Since the inclusion of Section 9.12, the City has secured funding (loans) from federal and state agencies, from banks, and by the sale of bonds (approved by the voters for the building and equipping of the Fire Station). Given that the time process involved in securing voter approval for revenue bonds combined with the reality that the financial market is in constant flux, the City has chosen not to avail itself to this funding possibility. As is stated above, revenue bonds do not typically require approval of the voters as cities have existing revenue sources to repay the debt (doesn't require enactment of a new tax). While revenue bonds generally don't require voter approval, they are generally subject to referral to the voters through the referral process.
As Section 9.12, as currently worded limits financing options, staff recommends amending the language.

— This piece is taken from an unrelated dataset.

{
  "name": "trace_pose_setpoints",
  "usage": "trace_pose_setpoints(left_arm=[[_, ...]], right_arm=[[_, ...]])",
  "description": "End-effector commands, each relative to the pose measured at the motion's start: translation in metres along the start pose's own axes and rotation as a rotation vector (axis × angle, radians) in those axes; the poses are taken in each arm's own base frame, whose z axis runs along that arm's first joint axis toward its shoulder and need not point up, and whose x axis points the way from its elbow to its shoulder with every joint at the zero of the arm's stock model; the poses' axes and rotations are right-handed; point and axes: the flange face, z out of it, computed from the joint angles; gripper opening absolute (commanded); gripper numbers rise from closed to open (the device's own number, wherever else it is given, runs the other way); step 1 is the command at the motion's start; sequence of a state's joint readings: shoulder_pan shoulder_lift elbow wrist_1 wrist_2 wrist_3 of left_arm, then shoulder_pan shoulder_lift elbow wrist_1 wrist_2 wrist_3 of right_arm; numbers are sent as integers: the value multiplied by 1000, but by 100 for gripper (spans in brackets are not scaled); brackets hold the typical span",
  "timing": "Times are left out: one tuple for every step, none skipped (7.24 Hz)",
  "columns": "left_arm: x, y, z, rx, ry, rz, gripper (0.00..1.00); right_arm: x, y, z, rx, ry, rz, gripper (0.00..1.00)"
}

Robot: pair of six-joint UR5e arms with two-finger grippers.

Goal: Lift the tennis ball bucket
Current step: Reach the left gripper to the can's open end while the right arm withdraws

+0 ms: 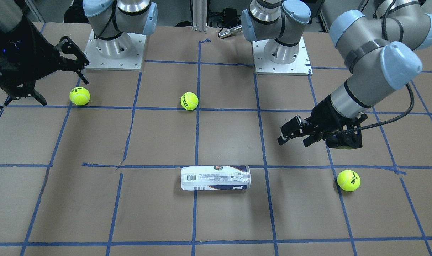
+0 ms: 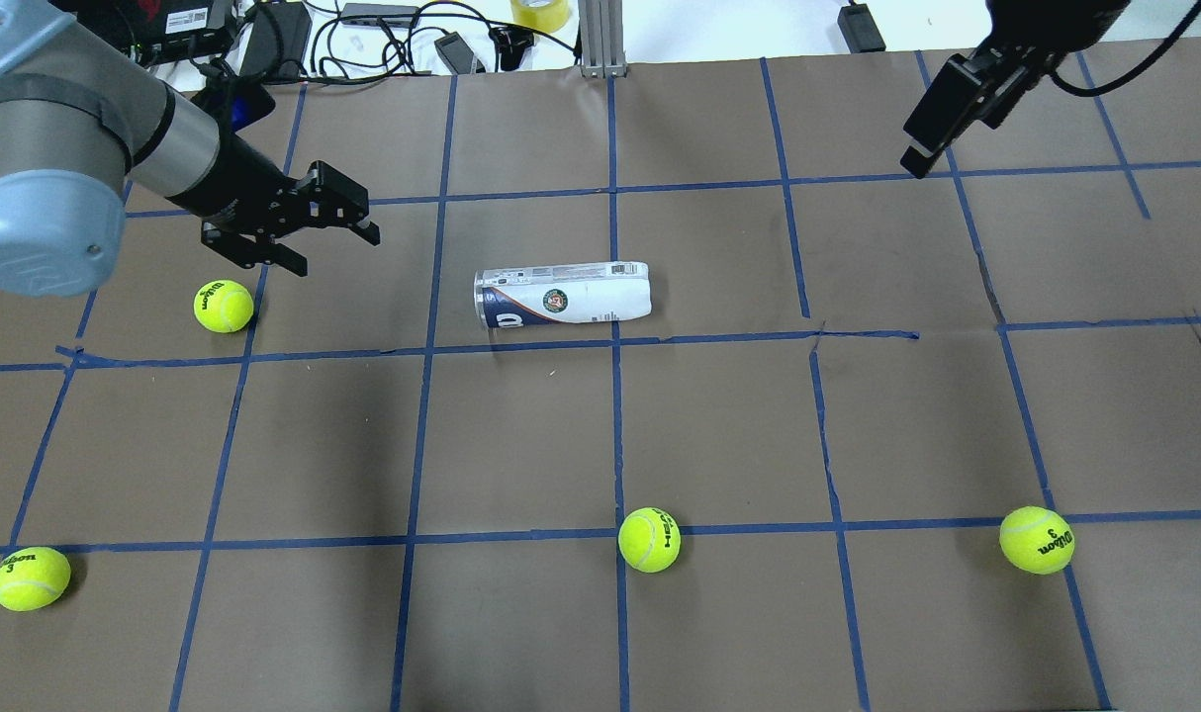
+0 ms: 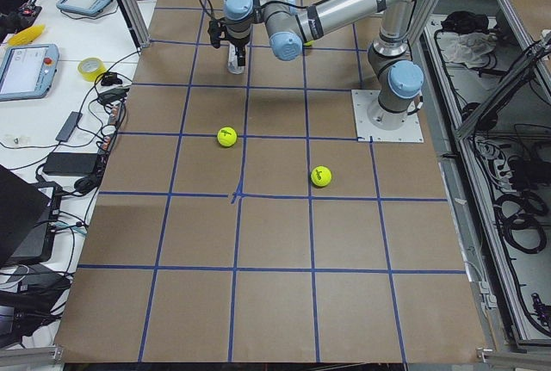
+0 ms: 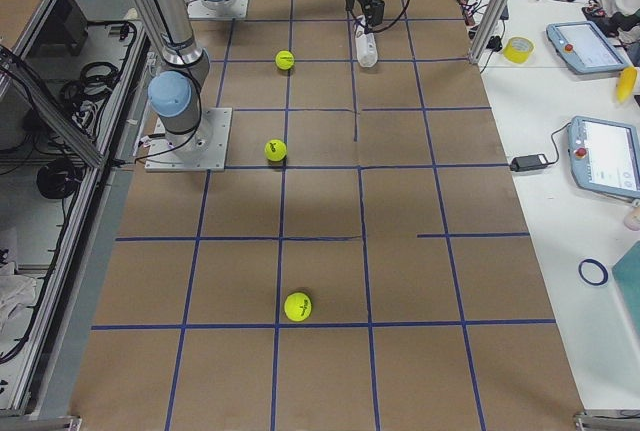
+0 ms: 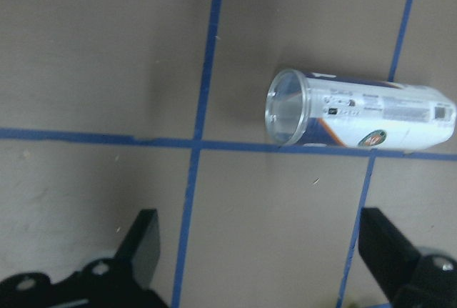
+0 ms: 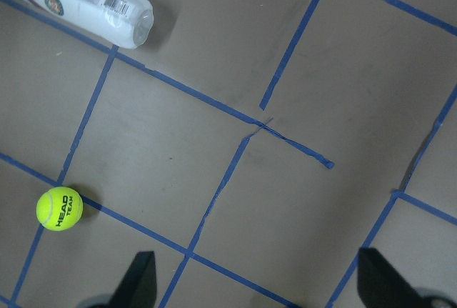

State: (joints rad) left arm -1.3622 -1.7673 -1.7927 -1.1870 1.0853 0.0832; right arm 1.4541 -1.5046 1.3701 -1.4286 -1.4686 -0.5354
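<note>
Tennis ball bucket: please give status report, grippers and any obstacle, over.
Left gripper and right gripper open, empty. Clear plastic cylindrical tennis ball bucket lies on its side, untouched. Yellow-green tennis balls all apart from it.

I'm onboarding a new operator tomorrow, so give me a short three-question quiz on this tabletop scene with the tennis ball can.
1. True or false: the tennis ball bucket stands upright on the table.
2. Pick one. The left gripper is: A) shut on the bucket; B) open and apart from the bucket; C) shut on a ball.
3. Fill in: the overhead view shows ___ tennis balls on the table.
Key: 1 false, it lies on its side; 2 B; 3 four.
</note>
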Motion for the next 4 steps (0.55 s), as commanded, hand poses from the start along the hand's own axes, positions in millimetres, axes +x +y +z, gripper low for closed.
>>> trace_pose_setpoints(left_arm=[[-1, -11, 60, -29, 83, 43, 100], [1, -14, 87, -36, 83, 75, 100], [0, -19, 103, -44, 134, 71, 100], [1, -21, 116, -62, 214, 55, 100]], right_arm=[[-24, -9, -9, 58, 44, 159, 100], [-34, -17, -3, 64, 76, 260, 100], [-38, -20, -1, 69, 83, 281, 100], [-39, -18, -4, 75, 90, 294, 100]])
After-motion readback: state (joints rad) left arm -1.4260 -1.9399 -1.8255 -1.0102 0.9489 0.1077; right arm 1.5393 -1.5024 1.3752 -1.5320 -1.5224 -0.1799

Financing options, such as GO Bonds and other bonds which require the implementation of an additional tax should require voter approval. Amending the language would provide the City greater flexibility, without the ability to impose additional taxes, for financing the business of the City.
In addition, the City Attorney had reviewed the current City Charter and is suggesting that the Council consider additional amendments which would remove langue referencing consolidation and consolidation continuances.

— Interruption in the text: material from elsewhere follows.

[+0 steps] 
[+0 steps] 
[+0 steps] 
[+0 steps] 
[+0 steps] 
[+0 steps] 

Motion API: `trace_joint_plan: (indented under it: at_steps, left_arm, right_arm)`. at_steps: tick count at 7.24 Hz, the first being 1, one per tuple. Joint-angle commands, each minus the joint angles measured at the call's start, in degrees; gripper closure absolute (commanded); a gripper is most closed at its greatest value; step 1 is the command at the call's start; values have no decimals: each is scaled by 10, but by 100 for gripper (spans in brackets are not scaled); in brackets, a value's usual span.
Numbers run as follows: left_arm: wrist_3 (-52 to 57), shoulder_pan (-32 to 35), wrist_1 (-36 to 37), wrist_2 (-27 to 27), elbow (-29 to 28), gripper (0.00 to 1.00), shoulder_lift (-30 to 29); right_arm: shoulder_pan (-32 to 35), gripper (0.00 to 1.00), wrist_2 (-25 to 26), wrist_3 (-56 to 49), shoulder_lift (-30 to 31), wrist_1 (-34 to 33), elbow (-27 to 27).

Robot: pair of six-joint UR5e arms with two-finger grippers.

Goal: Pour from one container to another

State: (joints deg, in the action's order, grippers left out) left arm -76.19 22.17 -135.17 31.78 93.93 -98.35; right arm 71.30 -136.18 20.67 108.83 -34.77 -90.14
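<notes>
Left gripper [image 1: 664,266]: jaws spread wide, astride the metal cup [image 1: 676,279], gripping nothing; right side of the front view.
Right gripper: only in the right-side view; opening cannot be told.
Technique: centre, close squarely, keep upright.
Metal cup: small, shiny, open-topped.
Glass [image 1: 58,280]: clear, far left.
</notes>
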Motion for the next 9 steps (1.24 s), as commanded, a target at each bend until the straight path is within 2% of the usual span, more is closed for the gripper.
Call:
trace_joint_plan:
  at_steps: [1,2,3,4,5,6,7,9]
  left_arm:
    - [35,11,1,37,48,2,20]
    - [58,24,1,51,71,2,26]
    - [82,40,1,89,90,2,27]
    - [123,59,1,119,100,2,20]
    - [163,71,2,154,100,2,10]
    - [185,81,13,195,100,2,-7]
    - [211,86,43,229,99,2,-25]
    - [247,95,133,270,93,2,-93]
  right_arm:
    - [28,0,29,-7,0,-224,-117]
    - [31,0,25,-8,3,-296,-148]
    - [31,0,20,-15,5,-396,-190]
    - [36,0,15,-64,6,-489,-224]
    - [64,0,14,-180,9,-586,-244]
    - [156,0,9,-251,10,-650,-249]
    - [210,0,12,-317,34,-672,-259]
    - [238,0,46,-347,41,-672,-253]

Section 2.4 Utilities. The City, acting by and through its Council, is authorized and empowered to acquire, construct, purchase, own, lease, operate and maintain, within, without, or partly within and without the corporate limits of the City, public utilities and other public utilities and other public enterprises and properties which may be deemed by the Council to be in the public interest, including, but not limited to, airport, roadway, dock, wharf, sewer, and water system facilities; and the Council may, by ordinance, authorize the issuance and sale of self-liquidating revenue bonds and self-liquidating notes or contracts payable only from the pledged revenues of public utilities, enterprises and properties for the acquisition, purchase, construction, reconstruction, improvement, extension or repair of any such utility, enterprise or property or any part thereof; provided that such obligations, and any part thereof, shall not be payable from taxes or general fund revenues and shall not be deemed general obligations of the City unless specifically authorized at election of the legal voters of the City, nor shall such self-liquidating obligations be debts of the City within the meaning of any constitutional, statutory or charter limitations.